Lang wanted Spencer Tracy's character to be a lawyer. But the producers thought he should be more of a common man, so he became a motor mechanic.

Terri, better known as Toto, from The Wizard of Oz, appears in this film as the dog that Spencer Tracy takes in from the rain at the beginning of the movie, becoming his traveling companion into the netherworld of small town America.

Notes

Working titles of the film included Mob Rule and The Mob. A Motion Picture Herald news item on July 16, 1932 noted that M-G-M had recently purchased an original short story from Edmund Goulding entitled "Fury," however, that story is unrelated to this film.

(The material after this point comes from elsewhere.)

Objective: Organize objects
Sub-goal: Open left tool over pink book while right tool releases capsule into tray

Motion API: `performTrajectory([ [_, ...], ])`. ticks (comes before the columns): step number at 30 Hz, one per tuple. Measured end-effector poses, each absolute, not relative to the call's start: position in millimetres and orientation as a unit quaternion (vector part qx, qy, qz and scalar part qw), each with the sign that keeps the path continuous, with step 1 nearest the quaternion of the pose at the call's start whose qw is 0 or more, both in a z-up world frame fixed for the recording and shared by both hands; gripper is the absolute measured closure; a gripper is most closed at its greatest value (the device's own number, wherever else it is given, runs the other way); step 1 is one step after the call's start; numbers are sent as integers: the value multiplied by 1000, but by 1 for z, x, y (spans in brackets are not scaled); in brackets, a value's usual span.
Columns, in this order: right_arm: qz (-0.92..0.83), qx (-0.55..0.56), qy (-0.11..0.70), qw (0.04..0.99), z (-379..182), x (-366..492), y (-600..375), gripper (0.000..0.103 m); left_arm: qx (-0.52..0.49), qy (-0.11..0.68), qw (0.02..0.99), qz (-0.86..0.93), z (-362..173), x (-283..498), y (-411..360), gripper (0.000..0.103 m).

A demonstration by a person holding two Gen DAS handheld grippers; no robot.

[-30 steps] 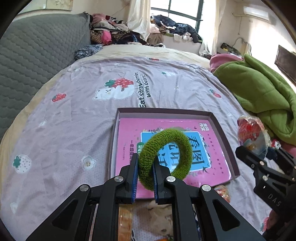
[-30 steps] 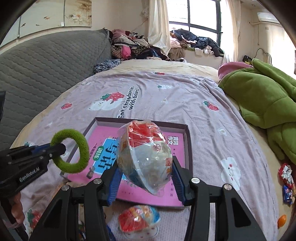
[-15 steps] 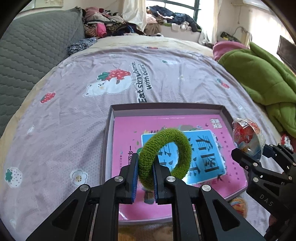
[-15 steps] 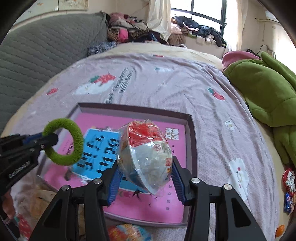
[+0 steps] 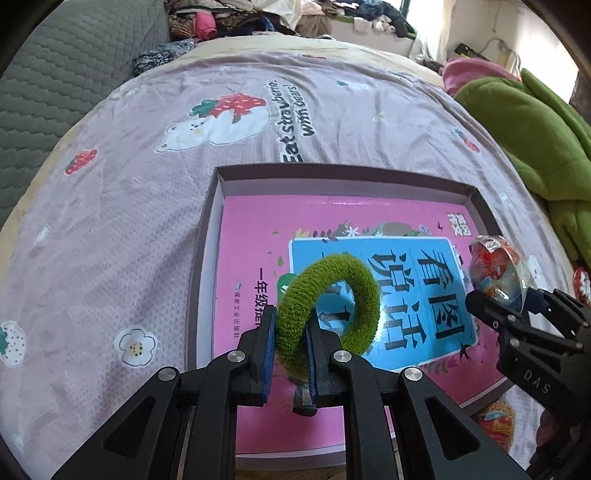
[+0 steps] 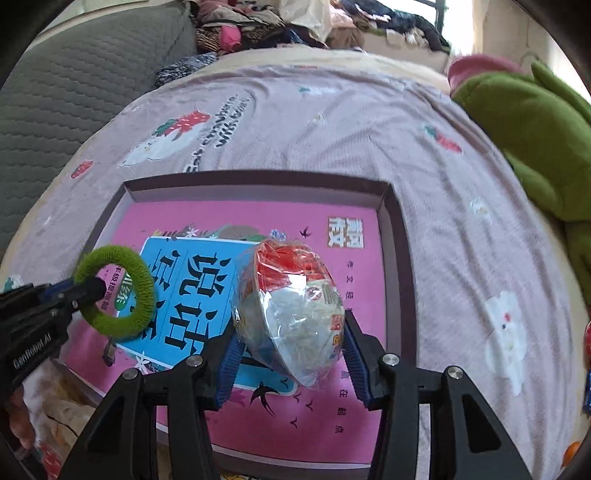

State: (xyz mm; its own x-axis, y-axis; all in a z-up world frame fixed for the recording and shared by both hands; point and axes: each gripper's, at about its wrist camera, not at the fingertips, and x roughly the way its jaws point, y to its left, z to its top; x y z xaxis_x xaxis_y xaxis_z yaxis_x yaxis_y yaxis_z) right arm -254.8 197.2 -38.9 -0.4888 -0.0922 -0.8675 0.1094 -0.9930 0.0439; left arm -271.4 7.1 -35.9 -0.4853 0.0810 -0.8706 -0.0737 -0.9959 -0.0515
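Observation:
A fuzzy green hair ring [image 5: 332,264] stands upright between the pads of my left gripper [image 5: 290,314], whose jaws are opening slightly while the pads still press on it. It hangs over the left half of a shallow dark-rimmed box [image 5: 332,171] that holds a pink and blue book [image 5: 295,221]. My right gripper [image 6: 291,328] is shut on a clear-wrapped red and white snack pack [image 6: 291,295] above the box's right half [image 6: 391,236]. From the right wrist I also see the ring [image 6: 144,295]; the left wrist view shows the pack [image 5: 495,266].
The box lies on a lilac bedsheet [image 5: 129,221] with strawberry prints. A green blanket [image 5: 524,122] is heaped at the right, a grey padded headboard [image 5: 55,74] runs along the left, and clothes [image 5: 221,22] pile up at the back. More wrapped snacks [image 5: 495,421] lie near the box's front right corner.
Both grippers have come forward and down over the box with their loads, and the box now fills more of each view. Neither grip has changed visibly.

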Motion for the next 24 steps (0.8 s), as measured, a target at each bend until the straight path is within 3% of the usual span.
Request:
performTrajectory([
  [7, -854, 518, 24, 54, -48, -259, 195, 52, -521, 1, 36, 853, -42, -276, 6, 73],
  [9, -855, 515, 25, 56, -45, -259, 195, 52, -515, -1, 39, 856, -39, -273, 6, 55],
  [11, -856, 512, 30, 58, -42, -258, 193, 49, -508, -3, 38, 860, -34, -273, 4, 48],
  [14, -859, 507, 38, 60, -36, -257, 191, 44, -505, -2, 35, 863, -28, -270, 2, 45],
  [24, -881, 467, 31, 72, 13, -232, 188, 44, -479, 8, 17, 878, 7, -241, -9, 42],
])
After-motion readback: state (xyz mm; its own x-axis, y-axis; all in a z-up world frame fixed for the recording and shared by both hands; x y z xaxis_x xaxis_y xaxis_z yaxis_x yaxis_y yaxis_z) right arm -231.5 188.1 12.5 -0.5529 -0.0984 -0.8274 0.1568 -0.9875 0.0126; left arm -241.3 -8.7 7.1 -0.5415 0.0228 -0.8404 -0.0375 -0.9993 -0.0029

According to a news item in Hollywood Reporter on March 19, 1936, George Walcott replaced Eric Linden in the role of "Tom Wilson" when Linden became ill. According to information contained in the Fritz Lang collection at the AFI Library, a letter of congratulations was sent to Lang by NAACP secretary Walter White after he viewed the film. The letter stated, in part, "More than I have ever seen it before has the medium of the motion picture been used to bring home to America what mob violence means." This was Joseph L. Mankiewicz' first film for M-G-M as a producer, and was also German-born director Fritz Lang's first American film. According to additional information in the Lang papers, he had signed with M-G-M in the autumn of 1934. A press release for Fury issued by Howard Strickling, director of publicity for M-G-M, noted that during the year before Lang started working on Fury, he had been in the United States "studying the minute details that comprise the lives of Average Americans."
       This was actress Sylvia Sidney's only film for M-G-M, and according to the Lang papers, the director stipulated that she be cast in the part before he signed his contract with the studio. Additional information in the Lang papers indicate that Walter Brennan, who portrayed "Bugs" Meyers in the film, had an extended illness that necessitated a transference of some of his "courtroom business" to George Chandler, who portrayed Milton Johnson. According to modern sources, Lang was the first filmmaker to use newsreel footage as a courtroom device in a motion picture, and May have done so before it was used in an actual court case. Norman Krasna's original story was nominated for the Academy Award, but lost to Pierre Collings and Sheridan Gibney for Warner Bros.'s The Story of Louis Pasteur. Although Spencer Tracy had made a number of films at M-G-M and elsewhere since his motion picture debut in 1930, Fury, along with two films released later in 1936, Libeled Lady and San Francisco (for which he was nominated for an Academy Award as Best Actor) marked a turning point in his career.
       According to information in the Lang papers and an interview with Lang reprinted in a modern source, Lang did not like the ending of the film. At the end of the picture, after the character "Joe Wilson" eloquently tells the judge that his views on his country and the goodness of man have been shattered, he embraces, then kisses "Katherine." Lang said in the modern interview that M-G-M studio executives requested that the kiss be added to the film after the scene had been shot with Lang's preferred ending, following the the speech. A review of Lang's next film, You Only Live Once (see below), that appeared in the New York Daily Mirror and was reprinted in part in Hollywood Reporter, notes that that film was made "without the compromise which mitigated the punch in Fury." The review was apparently referring to the "tacked on" kiss that implies a "happy" ending for characters "Joe" and "Katherine."

Miscellaneous Notes

Released in United States 1936

Selected in 1995 for inclusion in the Library of Congress' National Film Registry.